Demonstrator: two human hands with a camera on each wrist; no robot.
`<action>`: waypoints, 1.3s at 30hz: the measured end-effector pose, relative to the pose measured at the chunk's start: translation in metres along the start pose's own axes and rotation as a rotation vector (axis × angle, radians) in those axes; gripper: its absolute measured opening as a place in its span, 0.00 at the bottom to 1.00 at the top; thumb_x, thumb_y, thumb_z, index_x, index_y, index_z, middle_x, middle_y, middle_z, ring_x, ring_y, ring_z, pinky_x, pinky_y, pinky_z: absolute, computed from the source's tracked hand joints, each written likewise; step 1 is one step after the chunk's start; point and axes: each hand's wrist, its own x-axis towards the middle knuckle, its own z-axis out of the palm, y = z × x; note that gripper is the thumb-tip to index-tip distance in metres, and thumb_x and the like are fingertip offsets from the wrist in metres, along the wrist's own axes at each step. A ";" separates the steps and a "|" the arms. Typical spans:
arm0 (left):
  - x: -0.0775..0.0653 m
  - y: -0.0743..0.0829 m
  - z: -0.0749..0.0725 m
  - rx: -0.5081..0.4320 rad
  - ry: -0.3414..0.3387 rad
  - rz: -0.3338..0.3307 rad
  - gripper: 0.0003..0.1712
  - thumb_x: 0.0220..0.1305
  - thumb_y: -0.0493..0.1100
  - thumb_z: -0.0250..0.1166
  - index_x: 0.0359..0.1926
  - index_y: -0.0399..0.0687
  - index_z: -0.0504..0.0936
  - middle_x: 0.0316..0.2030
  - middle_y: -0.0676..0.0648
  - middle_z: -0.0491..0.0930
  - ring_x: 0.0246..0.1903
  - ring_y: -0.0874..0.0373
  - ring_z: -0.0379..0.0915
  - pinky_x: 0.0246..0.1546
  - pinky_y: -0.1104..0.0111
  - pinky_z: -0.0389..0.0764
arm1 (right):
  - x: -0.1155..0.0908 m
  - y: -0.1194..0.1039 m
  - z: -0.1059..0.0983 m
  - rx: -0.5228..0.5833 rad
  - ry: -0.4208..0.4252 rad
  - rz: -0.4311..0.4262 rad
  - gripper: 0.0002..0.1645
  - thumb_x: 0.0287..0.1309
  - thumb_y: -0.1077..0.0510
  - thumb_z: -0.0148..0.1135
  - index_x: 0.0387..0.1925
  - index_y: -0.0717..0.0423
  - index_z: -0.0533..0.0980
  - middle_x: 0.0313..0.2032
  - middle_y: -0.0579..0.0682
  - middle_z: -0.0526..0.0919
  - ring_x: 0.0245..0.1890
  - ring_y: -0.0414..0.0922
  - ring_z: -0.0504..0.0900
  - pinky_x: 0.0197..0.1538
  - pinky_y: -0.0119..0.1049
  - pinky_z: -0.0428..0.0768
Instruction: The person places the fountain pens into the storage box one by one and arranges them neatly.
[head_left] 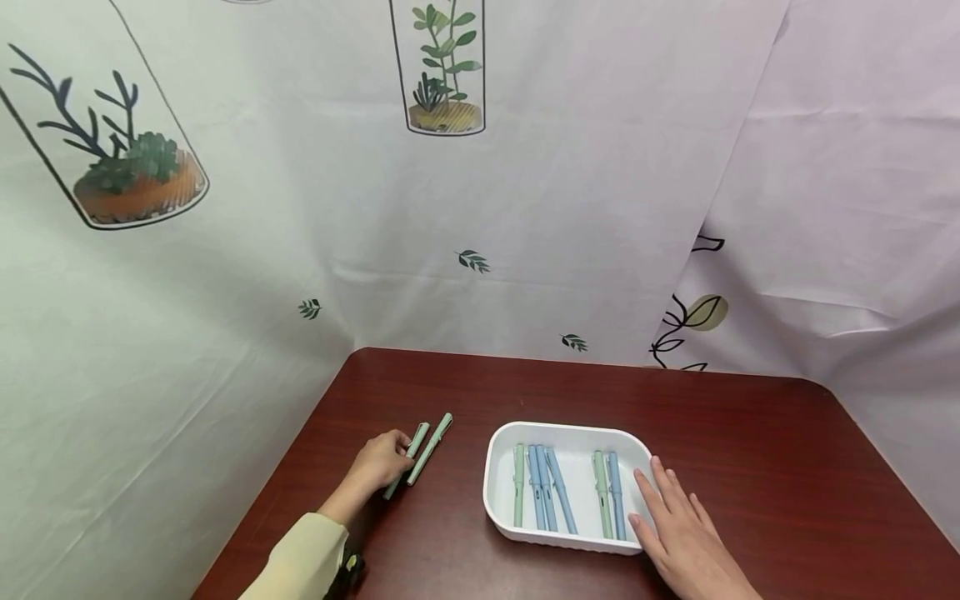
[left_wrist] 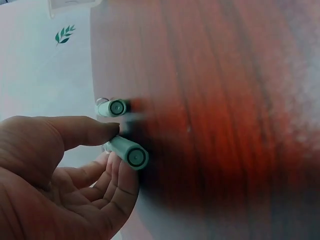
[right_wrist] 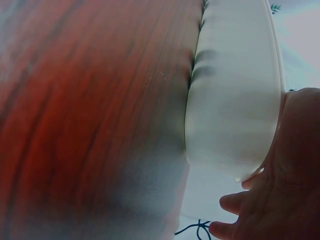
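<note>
At the left of the table, my left hand pinches a light green pen between thumb and fingers. The left wrist view shows the end of this pen between thumb and curled fingers. A second green pen lies beside it on the table. My right hand has its fingers straight and touches the right side of a white plastic tray. Inside the tray lie a green pen and three blue pens at the left, with another green pen and a blue pen at the right.
The dark red wooden table has rounded back corners. A pale cloth printed with plants hangs behind and around it. A dark strap-like object is at the left sleeve's cuff.
</note>
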 end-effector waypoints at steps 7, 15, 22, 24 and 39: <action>0.000 -0.001 -0.004 -0.091 -0.031 -0.017 0.14 0.60 0.36 0.67 0.47 0.35 0.82 0.33 0.48 0.80 0.32 0.56 0.74 0.35 0.62 0.75 | -0.001 0.001 0.003 -0.002 0.029 -0.020 0.36 0.70 0.44 0.59 0.73 0.54 0.67 0.76 0.60 0.58 0.72 0.64 0.62 0.65 0.65 0.62; -0.003 0.002 -0.014 -0.166 0.007 -0.020 0.17 0.61 0.37 0.66 0.51 0.37 0.82 0.38 0.45 0.82 0.36 0.53 0.75 0.40 0.60 0.76 | 0.000 0.000 0.001 -0.001 0.015 -0.012 0.36 0.70 0.43 0.58 0.73 0.54 0.67 0.77 0.59 0.57 0.72 0.64 0.61 0.66 0.65 0.61; -0.009 0.006 -0.020 -0.337 -0.017 -0.025 0.19 0.62 0.35 0.69 0.53 0.34 0.80 0.38 0.44 0.84 0.32 0.55 0.80 0.33 0.61 0.82 | 0.000 0.001 0.001 -0.008 0.021 -0.017 0.36 0.70 0.43 0.58 0.74 0.53 0.66 0.77 0.59 0.57 0.72 0.64 0.61 0.66 0.65 0.61; -0.010 0.008 -0.021 -0.399 -0.032 -0.023 0.19 0.61 0.34 0.70 0.53 0.32 0.80 0.36 0.44 0.84 0.31 0.55 0.81 0.33 0.61 0.84 | 0.000 0.001 0.001 -0.008 0.014 -0.013 0.36 0.70 0.43 0.58 0.73 0.54 0.67 0.77 0.59 0.57 0.72 0.64 0.62 0.65 0.65 0.62; -0.026 0.035 -0.022 -0.559 -0.130 0.042 0.18 0.60 0.38 0.73 0.46 0.30 0.82 0.32 0.47 0.84 0.26 0.57 0.77 0.27 0.61 0.83 | 0.001 -0.001 -0.001 -0.017 -0.016 0.004 0.37 0.70 0.43 0.59 0.73 0.55 0.67 0.77 0.60 0.57 0.72 0.65 0.62 0.66 0.66 0.61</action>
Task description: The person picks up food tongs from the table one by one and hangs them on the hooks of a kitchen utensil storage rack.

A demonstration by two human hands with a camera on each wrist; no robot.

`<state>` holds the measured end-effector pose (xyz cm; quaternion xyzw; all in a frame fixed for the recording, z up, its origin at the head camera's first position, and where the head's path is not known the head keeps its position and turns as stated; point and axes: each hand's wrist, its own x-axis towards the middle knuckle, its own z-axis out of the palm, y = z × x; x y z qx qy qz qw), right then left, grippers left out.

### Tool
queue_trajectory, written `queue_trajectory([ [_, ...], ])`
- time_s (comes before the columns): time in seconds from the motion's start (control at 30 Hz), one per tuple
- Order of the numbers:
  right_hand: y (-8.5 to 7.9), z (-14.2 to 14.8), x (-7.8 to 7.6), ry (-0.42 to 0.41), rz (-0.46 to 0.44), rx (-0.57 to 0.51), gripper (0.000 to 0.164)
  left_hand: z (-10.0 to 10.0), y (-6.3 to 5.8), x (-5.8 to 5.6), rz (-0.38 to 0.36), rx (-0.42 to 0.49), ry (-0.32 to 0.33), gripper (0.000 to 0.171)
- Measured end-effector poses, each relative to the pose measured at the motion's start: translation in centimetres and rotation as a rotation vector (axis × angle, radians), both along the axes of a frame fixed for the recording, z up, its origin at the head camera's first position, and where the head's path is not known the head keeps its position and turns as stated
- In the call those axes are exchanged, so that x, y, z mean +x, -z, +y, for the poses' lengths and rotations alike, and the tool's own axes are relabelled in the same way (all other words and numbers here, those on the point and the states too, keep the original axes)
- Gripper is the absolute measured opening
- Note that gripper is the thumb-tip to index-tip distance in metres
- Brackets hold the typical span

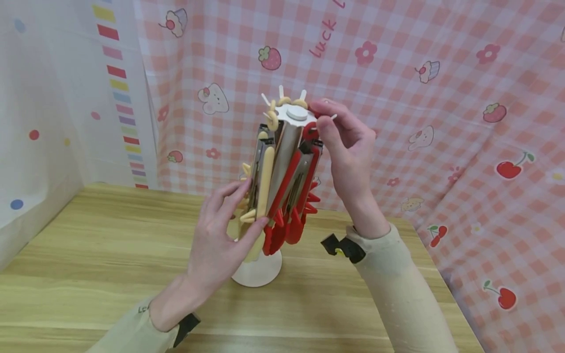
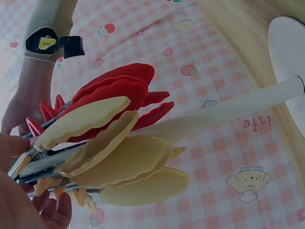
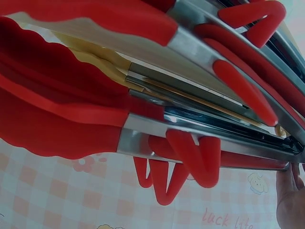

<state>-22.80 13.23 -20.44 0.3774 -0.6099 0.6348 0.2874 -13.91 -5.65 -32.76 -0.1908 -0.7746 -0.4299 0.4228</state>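
Note:
A white utensil stand [image 1: 296, 113] with hooks round its top carries cream kitchen tongs [image 1: 265, 181] on its left and red kitchen tongs [image 1: 286, 189] on its right. My left hand [image 1: 216, 230] holds a pair of cream tongs from the left side, thumb in front and fingers behind. In the left wrist view the cream scalloped heads [image 2: 126, 160] point away from that hand. At the top right, my right hand [image 1: 350, 149] pinches the red hanging ring [image 1: 311, 130] at a hook. Red tongs with pointed side prongs [image 3: 200, 162] fill the right wrist view.
The stand's round white base [image 1: 257, 272] rests on the wood-grain table [image 1: 132, 255]. A pink checked cloth [image 1: 247, 132] hangs close behind and to the right. Further left hangs a white dotted cloth [image 1: 48, 132].

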Motion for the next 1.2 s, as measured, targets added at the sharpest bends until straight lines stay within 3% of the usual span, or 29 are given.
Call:
queue_trajectory([
  [0.77, 0.21, -0.22, 0.16, 0.028, -0.010, 0.005, 0.077, -0.55, -0.03, -0.55, 0.041, -0.031, 0.038, 0.069],
  [1.2, 0.33, -0.18, 0.11, 0.053, -0.003, 0.002, 0.073, -0.85, -0.23, -0.61, 0.013, -0.050, 0.074, 0.068],
])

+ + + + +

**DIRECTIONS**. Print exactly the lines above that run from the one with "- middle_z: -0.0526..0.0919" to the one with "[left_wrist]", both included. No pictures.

**WRITTEN ANSWER**.
  - middle_z: -0.0526..0.0919
  - ring_x: 0.0245..0.1890
  - ring_y: -0.0414..0.0922
  - ring_z: -0.0504..0.0900
  - pinky_x: 0.0197..0.1538
  - pinky_y: -0.0119..0.1049
  - pinky_z: -0.0428..0.0768
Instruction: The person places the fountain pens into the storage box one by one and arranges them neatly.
[head_left] 
[left_wrist] 

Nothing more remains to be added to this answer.